- Assignment
Return every line of the data that contains the string "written".

[Dataset excerpts]
'''
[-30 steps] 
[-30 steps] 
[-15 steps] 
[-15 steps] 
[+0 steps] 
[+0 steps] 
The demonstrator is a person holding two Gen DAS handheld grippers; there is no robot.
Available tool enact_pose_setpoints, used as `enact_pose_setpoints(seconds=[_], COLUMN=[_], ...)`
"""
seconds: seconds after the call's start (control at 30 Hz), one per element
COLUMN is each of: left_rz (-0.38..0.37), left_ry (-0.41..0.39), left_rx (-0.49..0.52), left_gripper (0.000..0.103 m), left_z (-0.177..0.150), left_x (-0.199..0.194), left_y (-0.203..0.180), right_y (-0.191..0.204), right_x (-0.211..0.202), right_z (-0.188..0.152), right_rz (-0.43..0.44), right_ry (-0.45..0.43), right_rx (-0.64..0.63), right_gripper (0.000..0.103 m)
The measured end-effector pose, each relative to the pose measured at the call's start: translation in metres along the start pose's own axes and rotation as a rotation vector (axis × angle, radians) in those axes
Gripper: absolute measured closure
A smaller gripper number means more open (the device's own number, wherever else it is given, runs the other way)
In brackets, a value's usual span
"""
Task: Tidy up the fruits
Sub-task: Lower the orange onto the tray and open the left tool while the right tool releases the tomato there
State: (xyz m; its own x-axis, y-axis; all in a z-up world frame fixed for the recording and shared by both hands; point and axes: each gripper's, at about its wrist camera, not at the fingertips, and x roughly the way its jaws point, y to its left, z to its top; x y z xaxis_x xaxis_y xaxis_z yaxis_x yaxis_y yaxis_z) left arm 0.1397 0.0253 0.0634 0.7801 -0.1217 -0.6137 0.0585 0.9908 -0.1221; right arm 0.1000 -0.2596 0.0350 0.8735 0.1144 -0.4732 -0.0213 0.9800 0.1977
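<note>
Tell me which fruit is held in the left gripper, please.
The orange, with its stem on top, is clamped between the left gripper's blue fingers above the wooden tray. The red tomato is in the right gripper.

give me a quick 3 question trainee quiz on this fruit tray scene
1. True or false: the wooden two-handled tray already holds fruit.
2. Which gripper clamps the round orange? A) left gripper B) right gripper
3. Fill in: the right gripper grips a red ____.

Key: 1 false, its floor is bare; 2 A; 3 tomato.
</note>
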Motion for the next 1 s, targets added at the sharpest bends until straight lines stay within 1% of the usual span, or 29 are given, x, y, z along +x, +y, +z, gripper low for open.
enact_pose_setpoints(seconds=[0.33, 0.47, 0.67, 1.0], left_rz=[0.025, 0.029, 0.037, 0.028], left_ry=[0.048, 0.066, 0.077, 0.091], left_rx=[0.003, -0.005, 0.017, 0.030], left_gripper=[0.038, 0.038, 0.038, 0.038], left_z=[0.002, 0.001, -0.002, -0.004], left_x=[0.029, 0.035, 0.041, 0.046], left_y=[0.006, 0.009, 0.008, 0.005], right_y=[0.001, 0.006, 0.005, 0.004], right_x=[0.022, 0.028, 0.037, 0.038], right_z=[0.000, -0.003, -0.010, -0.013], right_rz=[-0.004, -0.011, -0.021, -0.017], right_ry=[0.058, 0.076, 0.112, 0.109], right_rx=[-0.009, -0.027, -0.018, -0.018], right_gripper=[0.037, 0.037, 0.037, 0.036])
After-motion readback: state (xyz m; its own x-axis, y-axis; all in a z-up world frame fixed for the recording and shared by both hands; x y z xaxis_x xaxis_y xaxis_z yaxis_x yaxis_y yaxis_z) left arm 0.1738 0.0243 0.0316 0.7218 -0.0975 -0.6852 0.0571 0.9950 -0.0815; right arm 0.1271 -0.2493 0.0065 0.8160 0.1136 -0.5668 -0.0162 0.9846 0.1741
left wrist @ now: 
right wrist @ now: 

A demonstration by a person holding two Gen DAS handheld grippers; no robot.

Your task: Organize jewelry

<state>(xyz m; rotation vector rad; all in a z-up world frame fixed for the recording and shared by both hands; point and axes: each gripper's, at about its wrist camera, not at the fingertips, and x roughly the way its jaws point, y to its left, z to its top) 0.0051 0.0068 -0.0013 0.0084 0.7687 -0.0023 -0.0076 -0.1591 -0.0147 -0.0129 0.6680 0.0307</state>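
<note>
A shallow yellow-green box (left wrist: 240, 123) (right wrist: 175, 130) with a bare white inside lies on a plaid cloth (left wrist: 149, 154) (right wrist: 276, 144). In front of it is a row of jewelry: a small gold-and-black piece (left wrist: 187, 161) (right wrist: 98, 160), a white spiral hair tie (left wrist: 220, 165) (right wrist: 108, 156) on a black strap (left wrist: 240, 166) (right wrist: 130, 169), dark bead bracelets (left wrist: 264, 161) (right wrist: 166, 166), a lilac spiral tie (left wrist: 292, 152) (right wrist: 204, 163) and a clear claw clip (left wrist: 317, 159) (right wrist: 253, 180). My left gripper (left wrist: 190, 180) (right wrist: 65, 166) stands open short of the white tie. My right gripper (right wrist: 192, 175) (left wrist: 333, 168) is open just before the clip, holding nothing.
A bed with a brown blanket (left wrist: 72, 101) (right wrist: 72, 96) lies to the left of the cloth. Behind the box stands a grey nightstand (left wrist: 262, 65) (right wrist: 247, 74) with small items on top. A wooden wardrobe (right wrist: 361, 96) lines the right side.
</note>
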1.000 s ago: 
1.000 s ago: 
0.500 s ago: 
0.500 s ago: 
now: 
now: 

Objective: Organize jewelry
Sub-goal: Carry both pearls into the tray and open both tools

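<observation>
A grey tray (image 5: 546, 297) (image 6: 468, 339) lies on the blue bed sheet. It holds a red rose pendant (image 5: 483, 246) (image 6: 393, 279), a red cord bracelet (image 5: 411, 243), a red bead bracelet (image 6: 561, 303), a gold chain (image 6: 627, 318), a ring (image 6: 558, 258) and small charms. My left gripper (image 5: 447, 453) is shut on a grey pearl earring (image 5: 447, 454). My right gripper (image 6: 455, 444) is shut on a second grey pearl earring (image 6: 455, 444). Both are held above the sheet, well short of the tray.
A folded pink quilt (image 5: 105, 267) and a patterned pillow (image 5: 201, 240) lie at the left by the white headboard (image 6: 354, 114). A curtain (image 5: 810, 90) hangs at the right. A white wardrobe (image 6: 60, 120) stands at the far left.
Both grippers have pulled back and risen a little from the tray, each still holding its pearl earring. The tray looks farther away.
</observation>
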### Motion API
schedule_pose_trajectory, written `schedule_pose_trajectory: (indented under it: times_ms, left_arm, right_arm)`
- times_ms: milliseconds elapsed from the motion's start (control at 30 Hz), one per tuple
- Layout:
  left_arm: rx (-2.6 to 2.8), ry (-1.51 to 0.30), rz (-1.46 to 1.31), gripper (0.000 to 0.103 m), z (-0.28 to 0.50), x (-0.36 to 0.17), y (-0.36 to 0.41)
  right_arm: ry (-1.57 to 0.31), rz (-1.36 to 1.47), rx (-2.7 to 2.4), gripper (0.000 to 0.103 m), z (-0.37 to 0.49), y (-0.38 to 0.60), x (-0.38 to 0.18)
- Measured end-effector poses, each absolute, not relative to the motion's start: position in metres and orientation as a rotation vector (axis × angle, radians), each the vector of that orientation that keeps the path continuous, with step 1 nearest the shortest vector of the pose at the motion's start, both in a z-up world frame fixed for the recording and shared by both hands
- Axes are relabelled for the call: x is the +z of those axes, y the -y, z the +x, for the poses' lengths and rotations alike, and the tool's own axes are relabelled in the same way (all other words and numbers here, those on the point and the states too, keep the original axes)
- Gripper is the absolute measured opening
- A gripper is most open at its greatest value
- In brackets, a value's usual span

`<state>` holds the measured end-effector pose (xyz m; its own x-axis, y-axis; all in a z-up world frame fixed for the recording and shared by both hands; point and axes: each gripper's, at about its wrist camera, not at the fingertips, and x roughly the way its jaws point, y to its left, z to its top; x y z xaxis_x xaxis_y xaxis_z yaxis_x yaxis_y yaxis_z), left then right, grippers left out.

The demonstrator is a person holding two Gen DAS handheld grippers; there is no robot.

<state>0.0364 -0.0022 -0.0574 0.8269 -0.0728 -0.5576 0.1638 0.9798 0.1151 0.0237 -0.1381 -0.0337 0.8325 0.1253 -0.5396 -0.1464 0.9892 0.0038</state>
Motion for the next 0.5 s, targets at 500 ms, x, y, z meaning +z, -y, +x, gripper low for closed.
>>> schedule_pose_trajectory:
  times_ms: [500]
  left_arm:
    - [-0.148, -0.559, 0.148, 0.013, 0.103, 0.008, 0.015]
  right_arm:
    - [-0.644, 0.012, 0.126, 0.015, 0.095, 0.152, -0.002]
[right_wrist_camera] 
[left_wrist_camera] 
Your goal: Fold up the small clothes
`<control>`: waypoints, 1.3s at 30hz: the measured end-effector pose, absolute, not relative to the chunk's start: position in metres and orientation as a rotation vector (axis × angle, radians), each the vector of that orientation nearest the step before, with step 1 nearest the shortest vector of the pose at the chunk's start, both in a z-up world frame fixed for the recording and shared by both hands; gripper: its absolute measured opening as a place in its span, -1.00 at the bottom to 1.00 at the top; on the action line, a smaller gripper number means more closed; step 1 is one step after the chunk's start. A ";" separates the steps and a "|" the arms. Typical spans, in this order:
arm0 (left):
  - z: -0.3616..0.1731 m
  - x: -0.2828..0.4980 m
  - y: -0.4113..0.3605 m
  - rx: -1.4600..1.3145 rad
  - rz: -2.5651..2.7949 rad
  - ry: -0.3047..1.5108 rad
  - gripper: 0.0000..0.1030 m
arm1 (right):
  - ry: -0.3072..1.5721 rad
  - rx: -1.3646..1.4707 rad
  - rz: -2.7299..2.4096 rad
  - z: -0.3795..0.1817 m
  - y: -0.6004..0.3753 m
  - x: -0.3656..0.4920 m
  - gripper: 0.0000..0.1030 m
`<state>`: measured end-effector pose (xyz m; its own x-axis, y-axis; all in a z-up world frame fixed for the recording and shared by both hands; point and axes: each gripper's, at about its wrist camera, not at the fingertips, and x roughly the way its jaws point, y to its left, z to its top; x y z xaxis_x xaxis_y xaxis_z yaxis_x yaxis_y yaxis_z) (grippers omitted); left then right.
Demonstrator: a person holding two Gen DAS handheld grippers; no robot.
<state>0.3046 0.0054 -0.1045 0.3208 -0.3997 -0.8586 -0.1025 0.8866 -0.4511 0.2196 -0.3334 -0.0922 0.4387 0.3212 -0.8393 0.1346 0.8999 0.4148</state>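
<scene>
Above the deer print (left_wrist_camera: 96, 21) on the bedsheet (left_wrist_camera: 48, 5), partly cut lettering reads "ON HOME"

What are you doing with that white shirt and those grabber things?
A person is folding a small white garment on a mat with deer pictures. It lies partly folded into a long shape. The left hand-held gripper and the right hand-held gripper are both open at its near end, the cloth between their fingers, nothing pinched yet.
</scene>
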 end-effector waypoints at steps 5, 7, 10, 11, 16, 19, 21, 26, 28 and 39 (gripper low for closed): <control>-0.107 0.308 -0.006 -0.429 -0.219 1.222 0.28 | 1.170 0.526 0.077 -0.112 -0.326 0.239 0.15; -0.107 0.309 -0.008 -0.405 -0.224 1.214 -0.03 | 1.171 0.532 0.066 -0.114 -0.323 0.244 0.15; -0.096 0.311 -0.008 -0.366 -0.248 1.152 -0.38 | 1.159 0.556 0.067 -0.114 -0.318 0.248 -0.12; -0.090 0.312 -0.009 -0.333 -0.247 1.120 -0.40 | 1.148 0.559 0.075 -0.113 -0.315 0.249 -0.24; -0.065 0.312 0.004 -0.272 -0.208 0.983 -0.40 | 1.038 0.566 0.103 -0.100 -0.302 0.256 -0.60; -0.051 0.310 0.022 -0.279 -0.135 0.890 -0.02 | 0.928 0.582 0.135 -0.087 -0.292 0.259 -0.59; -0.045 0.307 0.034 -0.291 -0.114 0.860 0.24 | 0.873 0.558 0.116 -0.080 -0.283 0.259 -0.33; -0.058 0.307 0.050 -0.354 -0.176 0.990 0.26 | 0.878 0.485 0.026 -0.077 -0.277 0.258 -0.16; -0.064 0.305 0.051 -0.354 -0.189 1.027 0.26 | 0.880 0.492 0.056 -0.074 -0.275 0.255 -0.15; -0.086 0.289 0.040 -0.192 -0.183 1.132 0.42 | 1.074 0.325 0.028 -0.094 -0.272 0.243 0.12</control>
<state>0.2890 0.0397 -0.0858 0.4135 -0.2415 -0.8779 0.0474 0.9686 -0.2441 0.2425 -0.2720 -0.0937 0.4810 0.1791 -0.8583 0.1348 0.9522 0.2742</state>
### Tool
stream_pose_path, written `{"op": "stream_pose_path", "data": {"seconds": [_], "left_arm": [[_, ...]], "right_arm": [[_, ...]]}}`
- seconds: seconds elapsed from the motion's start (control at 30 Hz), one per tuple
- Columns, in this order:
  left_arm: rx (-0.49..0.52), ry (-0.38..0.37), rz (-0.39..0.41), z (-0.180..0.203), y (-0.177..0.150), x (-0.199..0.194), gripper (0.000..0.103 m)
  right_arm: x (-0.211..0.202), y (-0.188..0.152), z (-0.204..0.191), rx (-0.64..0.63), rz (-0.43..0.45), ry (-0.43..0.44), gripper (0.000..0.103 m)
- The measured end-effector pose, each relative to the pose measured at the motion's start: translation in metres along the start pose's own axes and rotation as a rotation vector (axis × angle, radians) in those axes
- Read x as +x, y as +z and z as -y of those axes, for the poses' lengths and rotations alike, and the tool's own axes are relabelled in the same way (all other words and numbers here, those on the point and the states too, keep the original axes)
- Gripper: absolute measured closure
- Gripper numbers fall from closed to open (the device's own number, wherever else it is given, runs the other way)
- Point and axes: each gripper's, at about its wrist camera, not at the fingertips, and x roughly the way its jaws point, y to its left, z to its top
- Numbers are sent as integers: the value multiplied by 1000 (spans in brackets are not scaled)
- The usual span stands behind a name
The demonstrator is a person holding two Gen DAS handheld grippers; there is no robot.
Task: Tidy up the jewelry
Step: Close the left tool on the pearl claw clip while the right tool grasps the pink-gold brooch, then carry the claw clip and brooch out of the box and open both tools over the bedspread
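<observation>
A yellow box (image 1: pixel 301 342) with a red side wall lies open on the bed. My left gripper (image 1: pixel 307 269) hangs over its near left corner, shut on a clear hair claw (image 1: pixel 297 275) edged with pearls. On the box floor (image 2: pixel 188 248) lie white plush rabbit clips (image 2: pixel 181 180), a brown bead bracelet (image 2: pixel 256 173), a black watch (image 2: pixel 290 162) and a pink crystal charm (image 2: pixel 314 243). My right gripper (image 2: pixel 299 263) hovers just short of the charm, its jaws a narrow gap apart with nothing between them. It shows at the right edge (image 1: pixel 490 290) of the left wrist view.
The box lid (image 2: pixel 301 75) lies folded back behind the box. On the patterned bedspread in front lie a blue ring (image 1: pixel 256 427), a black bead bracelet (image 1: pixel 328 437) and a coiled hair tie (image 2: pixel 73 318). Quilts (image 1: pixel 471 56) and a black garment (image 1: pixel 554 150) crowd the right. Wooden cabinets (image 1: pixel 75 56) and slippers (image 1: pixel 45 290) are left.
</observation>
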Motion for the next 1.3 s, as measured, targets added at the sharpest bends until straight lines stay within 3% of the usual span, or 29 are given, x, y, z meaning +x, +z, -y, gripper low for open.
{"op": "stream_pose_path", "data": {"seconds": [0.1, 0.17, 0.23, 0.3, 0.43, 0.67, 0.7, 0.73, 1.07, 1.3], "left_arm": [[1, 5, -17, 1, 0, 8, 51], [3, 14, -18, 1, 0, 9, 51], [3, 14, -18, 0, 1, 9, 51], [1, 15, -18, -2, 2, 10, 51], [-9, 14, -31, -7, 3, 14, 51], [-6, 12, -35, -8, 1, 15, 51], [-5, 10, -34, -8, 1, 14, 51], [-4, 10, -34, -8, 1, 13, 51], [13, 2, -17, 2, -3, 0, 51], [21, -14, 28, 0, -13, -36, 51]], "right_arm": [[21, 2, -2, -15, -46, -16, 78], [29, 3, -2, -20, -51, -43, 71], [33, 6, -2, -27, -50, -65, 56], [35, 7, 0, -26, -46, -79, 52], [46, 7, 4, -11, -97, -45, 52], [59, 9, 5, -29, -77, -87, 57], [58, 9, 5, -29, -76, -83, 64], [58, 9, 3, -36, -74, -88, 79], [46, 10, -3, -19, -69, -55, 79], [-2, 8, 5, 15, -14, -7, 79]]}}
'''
- Answer box
schedule_pose_trajectory, written `schedule_pose_trajectory: (indented under it: times_ms, left_arm, right_arm)`
stream_pose_path, written `{"op": "stream_pose_path", "data": {"seconds": [_], "left_arm": [[_, ...]], "right_arm": [[_, ...]]}}`

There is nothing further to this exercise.